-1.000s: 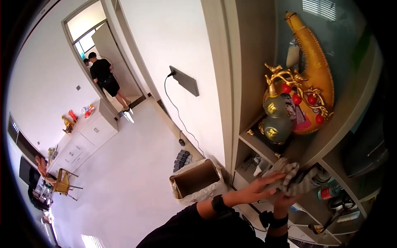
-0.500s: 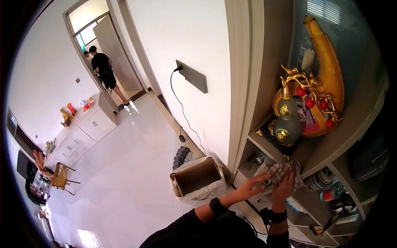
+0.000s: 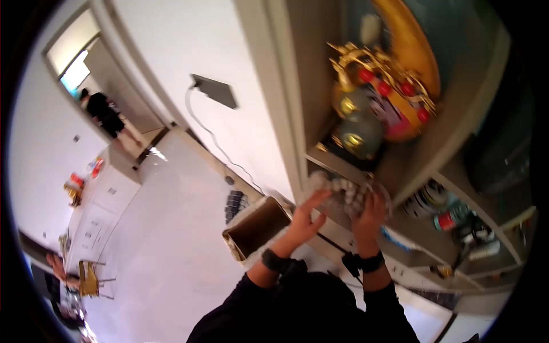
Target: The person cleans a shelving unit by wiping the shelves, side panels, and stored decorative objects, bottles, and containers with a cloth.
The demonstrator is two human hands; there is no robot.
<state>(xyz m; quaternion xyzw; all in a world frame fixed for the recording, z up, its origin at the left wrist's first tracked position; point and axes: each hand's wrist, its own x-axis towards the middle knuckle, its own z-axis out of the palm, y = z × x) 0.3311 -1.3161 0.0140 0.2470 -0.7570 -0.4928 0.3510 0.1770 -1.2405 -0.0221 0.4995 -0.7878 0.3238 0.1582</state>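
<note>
Under the grey gourd ornament (image 3: 362,130), your spread left hand (image 3: 307,220) and right hand (image 3: 370,218), its grip unclear, touch a cloth (image 3: 346,194); a bin (image 3: 251,231) stands at your left.

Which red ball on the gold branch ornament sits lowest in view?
The rightmost red ball; the other three sit higher and farther left.

Grey-and-white cloth (image 3: 350,194), kinda stripy, all scrunched up and pretty blurry tbh. It's bunched at the fingertips of the left hand (image 3: 306,222) and right hand (image 3: 369,216), near a shelf's front edge (image 3: 330,164).
</note>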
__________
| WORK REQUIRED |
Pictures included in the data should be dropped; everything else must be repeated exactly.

| PROBLEM SOLUTION |
-1.000s: 
-0.500s: 
+0.000s: 
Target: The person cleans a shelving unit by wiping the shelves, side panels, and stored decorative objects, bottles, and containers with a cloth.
The demonstrator is two human hands; there is no robot.
<state>(xyz m; quaternion xyzw; all in a world frame fixed for the recording, z up, its origin at the left wrist's first tracked position; point and axes: each hand's wrist, its own x-axis towards the middle knuckle, its own z-axis out of the palm, y = z × x) 0.3311 -1.3161 0.0140 0.2470 -0.7570 -0.4928 0.3510 0.1770 -1.2405 -0.0221 0.4995 -0.7878 0.3238 0.1582</state>
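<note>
Under the grey gourd ornament (image 3: 362,130), your spread left hand (image 3: 307,220) and right hand (image 3: 370,218), its grip unclear, touch a cloth (image 3: 346,194); a bin (image 3: 251,231) stands at your left.

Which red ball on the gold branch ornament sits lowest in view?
The rightmost red ball; the other three sit higher and farther left.

Grey-and-white cloth (image 3: 350,194), kinda stripy, all scrunched up and pretty blurry tbh. It's bunched at the fingertips of the left hand (image 3: 306,222) and right hand (image 3: 369,216), near a shelf's front edge (image 3: 330,164).
</note>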

Nothing remains to be done in this exercise.